Die Ständige Impfkommission empfiehlt: Alte und Pflegekräte zuerst. Da der Impfstoff auch für diese 8 Millionen Menschen zunächst knapp ist, fordern manche, innerhalb der Gruppe noch mal zu priorisieren.
Wenn der Geimpfte nach 20 Uhr draußen ist, zeigt er der Polizei seinen Impfpass und ihm wird noch ein schöner Abend gewünscht. Wenn der Ungeimpfte nach 20 Uhr draußen ist, wird ihm ein Bußgeld von 500 Euro ausgestellt (Beispiel Bayern) und er nach Hause geschickt. Hier sollte Christine Lambrecht als Justizministerin ein Alarmglöckchen hören. Laut Artikel drei, Absatz eins des Grundgesetzes sind alle Menschen vor dem Gesetz gleich - ob geimpft oder nicht geimpft.
Generation Corona leidet besonders
Noch dramatischer wird es, wenn man bedenkt, dass einige von uns zunächst gar nicht die Möglichkeit haben werden, dieser Ungleichbehandlung zu entgehen. Einige müssen auf eine Impfung noch mindestens ein halbes Jahr warten. Oder noch länger.
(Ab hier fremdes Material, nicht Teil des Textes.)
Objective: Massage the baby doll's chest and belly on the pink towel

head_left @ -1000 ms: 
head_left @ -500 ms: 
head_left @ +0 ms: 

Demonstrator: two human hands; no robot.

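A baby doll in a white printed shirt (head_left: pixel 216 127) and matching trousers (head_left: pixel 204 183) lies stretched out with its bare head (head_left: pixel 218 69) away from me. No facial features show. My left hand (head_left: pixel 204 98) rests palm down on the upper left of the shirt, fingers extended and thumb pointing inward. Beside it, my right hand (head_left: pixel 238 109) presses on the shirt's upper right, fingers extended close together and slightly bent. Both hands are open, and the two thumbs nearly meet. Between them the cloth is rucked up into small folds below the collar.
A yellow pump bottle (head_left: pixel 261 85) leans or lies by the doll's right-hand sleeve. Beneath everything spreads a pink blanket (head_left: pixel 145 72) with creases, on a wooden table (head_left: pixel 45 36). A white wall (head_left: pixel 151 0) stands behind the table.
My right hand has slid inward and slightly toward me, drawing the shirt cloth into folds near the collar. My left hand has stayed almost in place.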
Seelische Belastung, Depressionen, fehlender sozialer Kontakt und Bildungsschäden durch den Fernunterricht werden uns diagnostiziert. Einige meiner besten Freunde habe ich seit Oktober nicht mehr gesehen. Genauso lang ist es her, dass ich das letzte Mal auf dem Fußballplatz gestanden habe. Meine Motivation für fast alles schwindet immer mehr und Mathematik im Fernunterricht ist für mich doppelt so schwer als sonst. Insgesamt bin ich durch Corona deutlich unglücklicher.
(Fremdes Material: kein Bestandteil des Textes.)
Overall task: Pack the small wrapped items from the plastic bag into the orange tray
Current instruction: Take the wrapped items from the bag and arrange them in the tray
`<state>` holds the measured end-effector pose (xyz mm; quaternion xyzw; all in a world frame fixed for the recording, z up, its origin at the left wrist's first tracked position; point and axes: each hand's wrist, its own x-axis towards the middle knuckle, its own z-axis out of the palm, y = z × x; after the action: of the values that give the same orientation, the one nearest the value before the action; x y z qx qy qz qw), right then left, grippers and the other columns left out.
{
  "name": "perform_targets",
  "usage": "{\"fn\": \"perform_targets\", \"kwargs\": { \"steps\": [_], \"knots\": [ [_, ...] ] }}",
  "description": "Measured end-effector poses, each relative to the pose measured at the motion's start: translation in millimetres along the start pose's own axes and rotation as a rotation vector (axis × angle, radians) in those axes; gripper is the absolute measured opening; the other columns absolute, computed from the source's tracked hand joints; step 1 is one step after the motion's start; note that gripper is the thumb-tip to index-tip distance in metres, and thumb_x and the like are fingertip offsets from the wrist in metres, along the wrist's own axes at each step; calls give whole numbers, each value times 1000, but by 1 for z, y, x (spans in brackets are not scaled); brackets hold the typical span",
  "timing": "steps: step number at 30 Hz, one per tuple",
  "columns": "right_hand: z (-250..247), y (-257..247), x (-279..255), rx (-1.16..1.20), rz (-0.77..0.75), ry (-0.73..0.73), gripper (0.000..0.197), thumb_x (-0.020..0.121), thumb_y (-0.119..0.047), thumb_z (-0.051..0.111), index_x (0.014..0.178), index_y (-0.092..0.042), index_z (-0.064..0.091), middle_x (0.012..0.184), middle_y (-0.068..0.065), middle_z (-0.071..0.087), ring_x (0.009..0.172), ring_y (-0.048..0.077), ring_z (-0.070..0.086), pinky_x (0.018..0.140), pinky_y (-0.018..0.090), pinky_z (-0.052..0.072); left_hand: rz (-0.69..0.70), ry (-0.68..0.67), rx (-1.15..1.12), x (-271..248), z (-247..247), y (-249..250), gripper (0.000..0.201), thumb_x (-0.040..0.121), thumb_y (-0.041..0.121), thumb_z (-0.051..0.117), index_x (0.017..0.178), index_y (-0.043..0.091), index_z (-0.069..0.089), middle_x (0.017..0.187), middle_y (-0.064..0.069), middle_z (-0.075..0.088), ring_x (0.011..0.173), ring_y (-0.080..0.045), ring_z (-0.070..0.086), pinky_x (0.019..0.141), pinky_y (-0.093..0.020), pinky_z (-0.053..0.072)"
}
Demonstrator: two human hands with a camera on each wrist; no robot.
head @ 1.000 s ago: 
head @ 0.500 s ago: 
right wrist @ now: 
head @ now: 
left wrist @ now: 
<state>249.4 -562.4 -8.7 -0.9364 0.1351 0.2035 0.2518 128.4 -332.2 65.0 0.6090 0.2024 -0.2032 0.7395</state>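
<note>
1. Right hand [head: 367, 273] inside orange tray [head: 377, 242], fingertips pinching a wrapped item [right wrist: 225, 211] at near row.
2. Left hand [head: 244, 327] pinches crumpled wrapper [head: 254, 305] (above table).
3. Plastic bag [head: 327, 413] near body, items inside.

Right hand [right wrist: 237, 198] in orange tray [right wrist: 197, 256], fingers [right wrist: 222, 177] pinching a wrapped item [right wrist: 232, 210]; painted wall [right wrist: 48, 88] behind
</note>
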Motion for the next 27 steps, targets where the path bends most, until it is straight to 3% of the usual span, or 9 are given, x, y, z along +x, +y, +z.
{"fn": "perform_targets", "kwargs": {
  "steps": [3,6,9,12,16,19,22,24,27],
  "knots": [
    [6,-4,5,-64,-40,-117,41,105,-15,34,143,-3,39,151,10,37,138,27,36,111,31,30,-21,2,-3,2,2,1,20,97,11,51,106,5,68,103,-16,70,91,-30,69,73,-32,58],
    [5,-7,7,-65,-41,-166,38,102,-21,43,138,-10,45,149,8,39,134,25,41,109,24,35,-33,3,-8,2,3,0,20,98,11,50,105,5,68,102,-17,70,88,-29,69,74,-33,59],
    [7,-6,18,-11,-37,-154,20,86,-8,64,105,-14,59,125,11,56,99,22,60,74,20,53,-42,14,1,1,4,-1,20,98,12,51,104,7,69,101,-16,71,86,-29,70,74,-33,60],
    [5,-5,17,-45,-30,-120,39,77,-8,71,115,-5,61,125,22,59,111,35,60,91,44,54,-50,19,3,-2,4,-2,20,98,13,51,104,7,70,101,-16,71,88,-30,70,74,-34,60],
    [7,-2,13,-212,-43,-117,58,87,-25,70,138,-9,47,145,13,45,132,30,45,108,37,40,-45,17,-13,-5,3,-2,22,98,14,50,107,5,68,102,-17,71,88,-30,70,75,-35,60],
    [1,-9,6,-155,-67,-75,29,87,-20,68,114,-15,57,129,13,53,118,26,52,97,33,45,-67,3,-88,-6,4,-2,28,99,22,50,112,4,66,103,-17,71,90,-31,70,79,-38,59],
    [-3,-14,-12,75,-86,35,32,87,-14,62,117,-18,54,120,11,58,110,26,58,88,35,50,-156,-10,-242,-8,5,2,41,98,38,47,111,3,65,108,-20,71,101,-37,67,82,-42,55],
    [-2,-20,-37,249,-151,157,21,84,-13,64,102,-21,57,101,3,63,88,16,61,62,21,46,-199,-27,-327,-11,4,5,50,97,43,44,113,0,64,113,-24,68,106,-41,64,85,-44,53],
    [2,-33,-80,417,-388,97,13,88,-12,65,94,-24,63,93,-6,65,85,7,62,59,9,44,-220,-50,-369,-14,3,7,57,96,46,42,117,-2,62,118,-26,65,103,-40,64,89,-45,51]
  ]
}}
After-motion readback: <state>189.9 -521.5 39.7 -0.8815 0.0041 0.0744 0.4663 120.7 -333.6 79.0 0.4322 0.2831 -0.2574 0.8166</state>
[Wie groß die psychische Belastung von Kindern und Jugendlichen in der Corona-Situation ist, lesen Sie hier.]
Kein Sport, keine Freunde, keine Kultur
Dass Kulturveranstaltungen seit letztem März beinahe gänzlich flach fallen, tut mir besonders weh, nicht nur weil ich gerne hingehe, sondern weil ich hin und wieder selbst als Poetry Slammer oder Schauspieler auftrete. Hier musste ich fast alle meine Vorhaben für 2020 streichen und so wird es wohl auch weiter gehen - schließlich gehöre ich zu den Letzten die geimpft werden, wenn überhaupt.
Ich möchte hier nicht um Mitleid betteln, uns allen geht es sicher besser als denjenigen, die zurzeit in einem Intensivbett liegen. Aber dennoch sollte man diese Probleme ernst nehmen. Verständnis dafür aus der Politik hört man selten.
Verständnis für Corona-Maßnahmen ist da - noch
Dennoch hat ein Großteil der Jungen Verständnis für die Maßnahmen und hält sie meistens ein. Aber was passiert, wenn man den Jugendlichen sagt, eure Großeltern dürfen wieder ein normales Leben führen und ihr bleibt bitte zu Hause? Wenn das der Fall ist, wird die Akzeptanz schwinden, da bin ich mir sicher. Und mehr noch, es führt zu Spaltung und zu Anfeindungen zwischen Jung und Alt.
Verstehen Sie mich nicht falsch, ich finde es absolut richtig, Kranke und Schwache zuerst zu impfen und nicht Junge, die durch das Virus nicht so stark bedroht werden. Das ist einfach solidarisch. Ich freue mich auch für jeden Menschen auf der Welt, der umfangreiche Grundrechte hat. Aber richtet man durch Privilegien für Geimpfte nicht einen zu großen Schaden an?